> [THE TASK] Once you reach the line containing "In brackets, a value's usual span" in the data below, restate each line word for word up to and including the one containing "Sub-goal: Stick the".

> [INFORMATION SUPPLIED]
--
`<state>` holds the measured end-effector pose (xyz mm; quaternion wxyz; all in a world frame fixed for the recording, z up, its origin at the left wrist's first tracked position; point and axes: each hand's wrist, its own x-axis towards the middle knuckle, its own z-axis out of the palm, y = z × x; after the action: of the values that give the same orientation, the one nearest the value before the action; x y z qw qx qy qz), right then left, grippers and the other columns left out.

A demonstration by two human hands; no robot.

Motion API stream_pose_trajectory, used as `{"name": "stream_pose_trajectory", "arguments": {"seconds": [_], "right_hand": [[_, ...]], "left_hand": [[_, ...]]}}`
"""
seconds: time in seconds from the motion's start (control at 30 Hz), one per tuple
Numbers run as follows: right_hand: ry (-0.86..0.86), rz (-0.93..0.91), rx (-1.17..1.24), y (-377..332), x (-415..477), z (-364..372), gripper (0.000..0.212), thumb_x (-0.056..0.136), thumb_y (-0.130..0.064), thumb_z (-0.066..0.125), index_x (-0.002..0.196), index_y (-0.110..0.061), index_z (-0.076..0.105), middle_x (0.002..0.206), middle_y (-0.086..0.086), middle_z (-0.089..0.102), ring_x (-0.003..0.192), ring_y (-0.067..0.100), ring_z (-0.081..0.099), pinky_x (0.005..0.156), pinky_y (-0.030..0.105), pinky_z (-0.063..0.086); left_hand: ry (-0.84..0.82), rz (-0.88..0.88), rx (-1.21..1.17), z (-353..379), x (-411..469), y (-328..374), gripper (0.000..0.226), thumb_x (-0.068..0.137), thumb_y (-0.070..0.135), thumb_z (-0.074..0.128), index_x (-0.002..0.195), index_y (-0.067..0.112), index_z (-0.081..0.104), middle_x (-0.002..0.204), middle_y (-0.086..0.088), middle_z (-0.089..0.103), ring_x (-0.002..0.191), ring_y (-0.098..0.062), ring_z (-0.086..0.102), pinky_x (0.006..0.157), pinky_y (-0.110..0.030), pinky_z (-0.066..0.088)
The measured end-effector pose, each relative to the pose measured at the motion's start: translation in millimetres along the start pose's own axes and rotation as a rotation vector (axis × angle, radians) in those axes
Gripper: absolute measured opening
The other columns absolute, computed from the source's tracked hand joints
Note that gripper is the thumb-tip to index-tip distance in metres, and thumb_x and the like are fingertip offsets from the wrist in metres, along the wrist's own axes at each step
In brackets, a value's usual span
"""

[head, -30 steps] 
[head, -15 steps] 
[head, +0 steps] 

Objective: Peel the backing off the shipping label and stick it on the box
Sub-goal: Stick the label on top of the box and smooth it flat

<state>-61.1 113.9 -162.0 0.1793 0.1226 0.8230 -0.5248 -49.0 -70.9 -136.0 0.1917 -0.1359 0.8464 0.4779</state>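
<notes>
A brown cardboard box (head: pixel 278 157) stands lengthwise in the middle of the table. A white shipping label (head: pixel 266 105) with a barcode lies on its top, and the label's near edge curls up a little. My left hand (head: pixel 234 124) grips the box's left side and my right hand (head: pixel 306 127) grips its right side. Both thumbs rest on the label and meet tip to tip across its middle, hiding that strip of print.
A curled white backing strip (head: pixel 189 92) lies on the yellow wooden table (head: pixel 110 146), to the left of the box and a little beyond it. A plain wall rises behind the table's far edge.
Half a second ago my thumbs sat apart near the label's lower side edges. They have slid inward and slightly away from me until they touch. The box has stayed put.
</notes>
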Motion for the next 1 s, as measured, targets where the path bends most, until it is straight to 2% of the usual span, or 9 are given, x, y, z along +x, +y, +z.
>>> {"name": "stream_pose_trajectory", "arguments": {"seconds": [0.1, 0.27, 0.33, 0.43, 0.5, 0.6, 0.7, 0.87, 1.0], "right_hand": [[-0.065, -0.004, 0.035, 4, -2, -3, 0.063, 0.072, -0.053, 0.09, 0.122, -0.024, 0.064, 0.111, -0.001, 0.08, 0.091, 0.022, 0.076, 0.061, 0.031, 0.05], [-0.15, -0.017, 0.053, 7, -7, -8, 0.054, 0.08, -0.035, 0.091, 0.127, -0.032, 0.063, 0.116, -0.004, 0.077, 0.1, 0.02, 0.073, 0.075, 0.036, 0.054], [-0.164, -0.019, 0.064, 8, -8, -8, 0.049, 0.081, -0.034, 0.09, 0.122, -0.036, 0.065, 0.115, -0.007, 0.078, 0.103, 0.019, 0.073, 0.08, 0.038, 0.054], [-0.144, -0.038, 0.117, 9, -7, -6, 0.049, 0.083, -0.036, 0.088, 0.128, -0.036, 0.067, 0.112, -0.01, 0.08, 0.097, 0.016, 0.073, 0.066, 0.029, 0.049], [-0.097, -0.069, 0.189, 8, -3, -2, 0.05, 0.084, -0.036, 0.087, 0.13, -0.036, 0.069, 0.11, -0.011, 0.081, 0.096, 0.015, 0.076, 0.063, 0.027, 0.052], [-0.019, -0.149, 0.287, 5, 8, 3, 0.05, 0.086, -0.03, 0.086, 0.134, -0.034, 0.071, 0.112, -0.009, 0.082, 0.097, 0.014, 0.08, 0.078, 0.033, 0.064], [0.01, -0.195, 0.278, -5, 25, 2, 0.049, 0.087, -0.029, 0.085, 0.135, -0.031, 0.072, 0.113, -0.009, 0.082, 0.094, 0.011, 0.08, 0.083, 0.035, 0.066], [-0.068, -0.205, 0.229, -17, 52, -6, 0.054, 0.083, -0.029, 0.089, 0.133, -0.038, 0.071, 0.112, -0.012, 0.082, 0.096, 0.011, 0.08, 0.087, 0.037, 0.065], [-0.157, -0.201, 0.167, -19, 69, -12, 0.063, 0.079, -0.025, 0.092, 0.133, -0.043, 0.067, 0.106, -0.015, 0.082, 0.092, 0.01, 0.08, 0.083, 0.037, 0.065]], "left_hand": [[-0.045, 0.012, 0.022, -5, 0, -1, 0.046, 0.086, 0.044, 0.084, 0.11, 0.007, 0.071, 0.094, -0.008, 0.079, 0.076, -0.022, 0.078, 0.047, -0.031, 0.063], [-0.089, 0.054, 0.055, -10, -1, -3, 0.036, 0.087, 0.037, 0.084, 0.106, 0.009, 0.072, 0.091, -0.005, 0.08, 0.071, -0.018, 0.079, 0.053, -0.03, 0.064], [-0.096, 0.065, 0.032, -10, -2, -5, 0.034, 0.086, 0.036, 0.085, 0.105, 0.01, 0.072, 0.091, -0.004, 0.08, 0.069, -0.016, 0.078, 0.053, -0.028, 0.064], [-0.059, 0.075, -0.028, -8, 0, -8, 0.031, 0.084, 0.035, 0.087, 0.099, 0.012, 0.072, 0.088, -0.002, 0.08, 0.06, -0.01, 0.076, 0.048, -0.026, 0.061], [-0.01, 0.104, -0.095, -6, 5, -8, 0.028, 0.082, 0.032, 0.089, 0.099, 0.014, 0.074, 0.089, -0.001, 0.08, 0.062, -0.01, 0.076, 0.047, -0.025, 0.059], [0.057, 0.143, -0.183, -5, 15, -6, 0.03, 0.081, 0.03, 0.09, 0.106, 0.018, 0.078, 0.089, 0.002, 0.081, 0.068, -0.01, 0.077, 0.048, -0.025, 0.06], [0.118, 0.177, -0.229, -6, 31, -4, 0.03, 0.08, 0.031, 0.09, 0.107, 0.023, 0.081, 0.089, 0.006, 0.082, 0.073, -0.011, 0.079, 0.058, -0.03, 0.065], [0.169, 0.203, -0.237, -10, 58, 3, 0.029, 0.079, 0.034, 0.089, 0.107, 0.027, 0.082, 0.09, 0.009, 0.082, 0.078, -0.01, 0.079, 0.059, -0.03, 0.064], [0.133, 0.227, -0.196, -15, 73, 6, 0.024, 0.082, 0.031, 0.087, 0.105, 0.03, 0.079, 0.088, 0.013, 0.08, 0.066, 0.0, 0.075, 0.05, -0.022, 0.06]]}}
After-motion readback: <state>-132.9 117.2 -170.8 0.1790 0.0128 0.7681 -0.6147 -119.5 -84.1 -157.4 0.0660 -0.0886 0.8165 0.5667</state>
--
> [EXERCISE SOLUTION]
In brackets, a value's usual span
"""

[head, -30 steps] 
[head, -15 steps] 
[head, +0 steps] 

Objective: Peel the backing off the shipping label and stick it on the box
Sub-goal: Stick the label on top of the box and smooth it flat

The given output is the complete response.